_How to complete this task_
Quote all of the data below exactly, please.

☆ ☆ ☆ ☆ ☆

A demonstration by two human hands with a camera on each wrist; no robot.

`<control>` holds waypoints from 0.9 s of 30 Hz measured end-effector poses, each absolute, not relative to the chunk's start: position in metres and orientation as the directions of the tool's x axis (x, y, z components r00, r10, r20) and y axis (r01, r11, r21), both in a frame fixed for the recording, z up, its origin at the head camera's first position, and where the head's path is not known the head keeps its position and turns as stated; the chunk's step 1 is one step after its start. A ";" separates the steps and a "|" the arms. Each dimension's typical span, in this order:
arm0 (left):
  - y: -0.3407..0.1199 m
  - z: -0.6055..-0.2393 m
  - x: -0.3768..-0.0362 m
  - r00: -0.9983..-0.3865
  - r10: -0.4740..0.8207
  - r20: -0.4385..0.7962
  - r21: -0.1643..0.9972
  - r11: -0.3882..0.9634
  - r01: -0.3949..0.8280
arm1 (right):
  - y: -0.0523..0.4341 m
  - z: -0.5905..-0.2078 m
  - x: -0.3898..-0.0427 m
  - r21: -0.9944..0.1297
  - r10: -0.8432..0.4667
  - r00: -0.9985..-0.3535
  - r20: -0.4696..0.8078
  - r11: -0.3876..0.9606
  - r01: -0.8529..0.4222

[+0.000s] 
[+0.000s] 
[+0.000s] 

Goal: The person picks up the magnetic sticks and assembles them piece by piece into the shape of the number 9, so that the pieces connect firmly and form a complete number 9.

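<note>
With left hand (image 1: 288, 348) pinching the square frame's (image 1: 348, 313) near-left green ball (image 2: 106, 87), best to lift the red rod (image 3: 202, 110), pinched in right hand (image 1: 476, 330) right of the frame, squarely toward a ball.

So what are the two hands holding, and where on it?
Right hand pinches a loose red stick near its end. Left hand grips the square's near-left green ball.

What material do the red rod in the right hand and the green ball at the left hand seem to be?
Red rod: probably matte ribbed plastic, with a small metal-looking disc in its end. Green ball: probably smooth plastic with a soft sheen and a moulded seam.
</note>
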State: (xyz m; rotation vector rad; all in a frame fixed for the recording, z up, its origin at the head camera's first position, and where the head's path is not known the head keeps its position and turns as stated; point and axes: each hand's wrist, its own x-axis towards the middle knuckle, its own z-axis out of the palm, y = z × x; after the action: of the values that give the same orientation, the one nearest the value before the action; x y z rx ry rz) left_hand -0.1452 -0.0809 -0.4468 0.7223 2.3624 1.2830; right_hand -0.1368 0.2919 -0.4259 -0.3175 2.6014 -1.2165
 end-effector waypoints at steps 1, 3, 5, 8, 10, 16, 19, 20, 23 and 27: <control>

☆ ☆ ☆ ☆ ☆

_Written response_
A demonstration by two human hands with a camera on each wrist; no robot.

`<control>` holds waypoints from 0.9 s of 30 Hz measured end-effector poses, each absolute, not relative to the chunk's start: position in metres and orientation as the directions of the tool's x axis (x, y, z components r00, r10, r20) and y axis (r01, r11, r21), both in a frame fixed for the recording, z up, its origin at the head camera's first position, and where the head's path is not known the head keeps its position and turns as stated; the chunk's step 1 is one step after its start. A ";" separates the steps and a "|" the arms. Each dimension's typical span, in this order:
arm0 (left):
  - y: -0.3407..0.1199 m
  - z: -0.6055..-0.2393 m
  - x: -0.3768..-0.0362 m
  - r00: -0.9983..-0.3865
  - r10: -0.4740..0.8207
  - r20: -0.4385..0.7962
  - r21: -0.1643..0.9972
  - r11: -0.3882..0.9634
  - r01: -0.3949..0.8280
arm1 (right):
  - y: -0.0523..0.4341 m
  - z: -0.5905..-0.2078 m
  - x: -0.3898..-0.0427 m
  - r21: -0.9944..0.1297
  - r10: -0.8432..0.4667
  - r00: -0.9985..-0.3535
  - r20: -0.4696..0.8078
  - r11: -0.3876..0.9606
  - r01: -0.8529..0.4222

[+0.000s] 
[+0.000s] 
[+0.000s] 

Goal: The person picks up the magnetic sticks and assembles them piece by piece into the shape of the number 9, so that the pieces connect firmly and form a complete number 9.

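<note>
With left hand (image 1: 288, 348) pinching the square frame's (image 1: 348, 313) near-left green ball (image 2: 106, 87), best to lift the red rod (image 3: 202, 110), pinched in right hand (image 1: 476, 330) right of the frame, squarely toward a ball.

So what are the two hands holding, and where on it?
Right hand pinches a loose red stick near its end. Left hand grips the square's near-left green ball.

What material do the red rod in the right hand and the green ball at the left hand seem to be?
Red rod: probably matte ribbed plastic, with a small metal-looking disc in its end. Green ball: probably smooth plastic with a soft sheen and a moulded seam.
</note>
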State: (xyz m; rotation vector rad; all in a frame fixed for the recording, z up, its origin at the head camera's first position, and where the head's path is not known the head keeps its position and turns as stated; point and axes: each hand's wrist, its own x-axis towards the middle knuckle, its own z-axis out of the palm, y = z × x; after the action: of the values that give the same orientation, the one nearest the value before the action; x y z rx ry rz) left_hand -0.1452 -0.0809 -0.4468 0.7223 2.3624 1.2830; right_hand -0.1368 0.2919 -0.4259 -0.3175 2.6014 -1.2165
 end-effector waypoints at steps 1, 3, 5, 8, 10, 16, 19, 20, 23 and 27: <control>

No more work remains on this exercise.